Dans un tel abandon, leur sombre inquiétude
Ne voit d'autre recours que le métier de prude ;
Et la sévérité de ces femmes de bien,
Censure toute chose, et ne pardonne à rien ;
Hautement, d'un chacun, elles blâment la vie,
Non point par charité, mais par un trait d'envie
Qui ne saurait souffrir qu'une autre ait les plaisirs,
Dont le penchant de l'âge a sevré leurs désirs."
Le Tartuffe, I, 1, v. 132-140

On lit une interprétation similaire du comportement de la prude dans La Précieuse (1656-1658) de l'abbé de Pure :

Mais ce n'est pas encore la plus haute injustice : il y en a une que les prudes font aux plus belles femmes et aux raisonnables amitiés.
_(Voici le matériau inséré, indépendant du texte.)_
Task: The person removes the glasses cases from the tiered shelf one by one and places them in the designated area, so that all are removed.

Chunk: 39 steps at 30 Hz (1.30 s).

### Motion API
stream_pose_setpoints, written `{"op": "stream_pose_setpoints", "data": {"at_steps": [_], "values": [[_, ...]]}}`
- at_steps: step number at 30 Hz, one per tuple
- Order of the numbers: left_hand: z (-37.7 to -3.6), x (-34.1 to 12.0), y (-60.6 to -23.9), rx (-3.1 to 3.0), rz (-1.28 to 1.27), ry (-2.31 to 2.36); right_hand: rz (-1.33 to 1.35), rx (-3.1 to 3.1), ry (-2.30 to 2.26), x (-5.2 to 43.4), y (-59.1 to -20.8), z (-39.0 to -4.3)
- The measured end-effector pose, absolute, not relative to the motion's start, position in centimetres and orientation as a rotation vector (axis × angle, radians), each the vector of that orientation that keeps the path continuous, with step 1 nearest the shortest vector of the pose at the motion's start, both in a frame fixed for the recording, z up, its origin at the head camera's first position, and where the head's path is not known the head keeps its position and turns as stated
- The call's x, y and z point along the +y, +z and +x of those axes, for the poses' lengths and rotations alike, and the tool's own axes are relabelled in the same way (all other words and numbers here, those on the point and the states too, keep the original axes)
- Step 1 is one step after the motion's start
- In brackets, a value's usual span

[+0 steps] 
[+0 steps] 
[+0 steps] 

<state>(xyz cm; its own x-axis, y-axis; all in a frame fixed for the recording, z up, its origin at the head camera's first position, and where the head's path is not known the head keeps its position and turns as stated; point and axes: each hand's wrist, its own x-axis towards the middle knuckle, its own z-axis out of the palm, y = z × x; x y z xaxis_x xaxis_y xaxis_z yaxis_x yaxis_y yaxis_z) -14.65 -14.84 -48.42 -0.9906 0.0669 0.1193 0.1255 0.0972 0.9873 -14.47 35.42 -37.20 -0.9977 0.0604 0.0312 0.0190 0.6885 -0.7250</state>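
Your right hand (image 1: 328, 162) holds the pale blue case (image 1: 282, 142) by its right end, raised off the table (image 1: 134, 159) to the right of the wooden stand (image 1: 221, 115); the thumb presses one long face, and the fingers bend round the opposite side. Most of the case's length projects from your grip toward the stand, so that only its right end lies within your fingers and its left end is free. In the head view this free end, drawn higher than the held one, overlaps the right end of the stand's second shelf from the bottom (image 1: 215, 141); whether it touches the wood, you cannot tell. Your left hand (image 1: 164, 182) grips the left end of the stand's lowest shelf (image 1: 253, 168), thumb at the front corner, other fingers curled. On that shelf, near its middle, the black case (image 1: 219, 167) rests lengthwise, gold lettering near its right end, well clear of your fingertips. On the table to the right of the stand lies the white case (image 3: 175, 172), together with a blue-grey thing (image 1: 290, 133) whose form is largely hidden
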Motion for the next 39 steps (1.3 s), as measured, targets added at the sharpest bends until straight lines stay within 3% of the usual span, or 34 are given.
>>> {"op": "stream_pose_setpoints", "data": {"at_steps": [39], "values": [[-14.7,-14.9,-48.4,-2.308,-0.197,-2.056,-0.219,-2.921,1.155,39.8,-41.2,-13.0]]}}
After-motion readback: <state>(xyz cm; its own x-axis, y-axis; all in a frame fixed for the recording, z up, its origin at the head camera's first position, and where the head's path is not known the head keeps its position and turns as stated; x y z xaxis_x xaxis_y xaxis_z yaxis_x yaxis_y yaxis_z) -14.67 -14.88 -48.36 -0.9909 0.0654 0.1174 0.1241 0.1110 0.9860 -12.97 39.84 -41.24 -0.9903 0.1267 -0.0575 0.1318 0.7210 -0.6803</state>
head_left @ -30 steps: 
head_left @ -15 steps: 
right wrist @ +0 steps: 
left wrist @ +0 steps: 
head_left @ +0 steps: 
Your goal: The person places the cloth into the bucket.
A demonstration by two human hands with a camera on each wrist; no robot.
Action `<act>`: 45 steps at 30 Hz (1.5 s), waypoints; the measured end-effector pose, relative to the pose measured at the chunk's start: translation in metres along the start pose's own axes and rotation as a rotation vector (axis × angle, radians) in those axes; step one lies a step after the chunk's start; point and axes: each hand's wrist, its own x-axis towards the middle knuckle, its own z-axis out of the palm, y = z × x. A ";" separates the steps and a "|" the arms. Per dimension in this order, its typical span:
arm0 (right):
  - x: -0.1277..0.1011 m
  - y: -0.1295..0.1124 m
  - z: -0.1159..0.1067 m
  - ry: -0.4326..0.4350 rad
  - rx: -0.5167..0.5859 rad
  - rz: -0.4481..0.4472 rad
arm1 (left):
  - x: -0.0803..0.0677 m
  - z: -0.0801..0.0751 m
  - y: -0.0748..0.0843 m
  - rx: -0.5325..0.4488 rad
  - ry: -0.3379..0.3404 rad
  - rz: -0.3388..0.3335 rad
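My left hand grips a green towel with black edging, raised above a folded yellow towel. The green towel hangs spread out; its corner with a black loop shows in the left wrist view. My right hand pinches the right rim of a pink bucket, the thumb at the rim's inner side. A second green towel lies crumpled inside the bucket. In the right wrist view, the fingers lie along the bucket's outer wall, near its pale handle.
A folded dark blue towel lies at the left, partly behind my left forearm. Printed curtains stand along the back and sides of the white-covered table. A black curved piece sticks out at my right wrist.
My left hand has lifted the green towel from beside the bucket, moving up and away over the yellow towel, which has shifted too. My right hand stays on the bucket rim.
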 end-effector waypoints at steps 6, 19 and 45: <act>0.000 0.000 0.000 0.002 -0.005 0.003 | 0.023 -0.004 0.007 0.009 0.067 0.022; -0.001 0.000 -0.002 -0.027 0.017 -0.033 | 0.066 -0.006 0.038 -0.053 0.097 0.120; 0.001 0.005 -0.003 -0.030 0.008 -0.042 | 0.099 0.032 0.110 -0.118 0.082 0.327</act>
Ces prudes, pour l'ordinaire, ou sont vieilles ou ont blanchi dans les fatigues de ce dieu vainqueur ; l'expérience les a rendues plus chagrines que sévères et le regret du passé leur rend le présent insupportable ; ou bien elles ont passé la jeunesse dans des amusements chagrins et n'ont eu que des épines pour la fleur de leurs jeunes ans. Les premières jugent par dépit, les secondes par ignorance ; les unes et les autres avec injustice.
(de Pure, La Précieuse, t. II, éd. Magne, 1938, p. 263).

L'idée que la sévérité de la prude est un effet de son dépit est fréquente dans la littérature mondaine (voir "qui m'attache à tous vos intérêts" et "cette affectation d'un grave extérieur").

Dans Le Misanthrope, Célimène ironisait de même, à propos de la prude Arsinoé : "un amant plairait fort à la dame".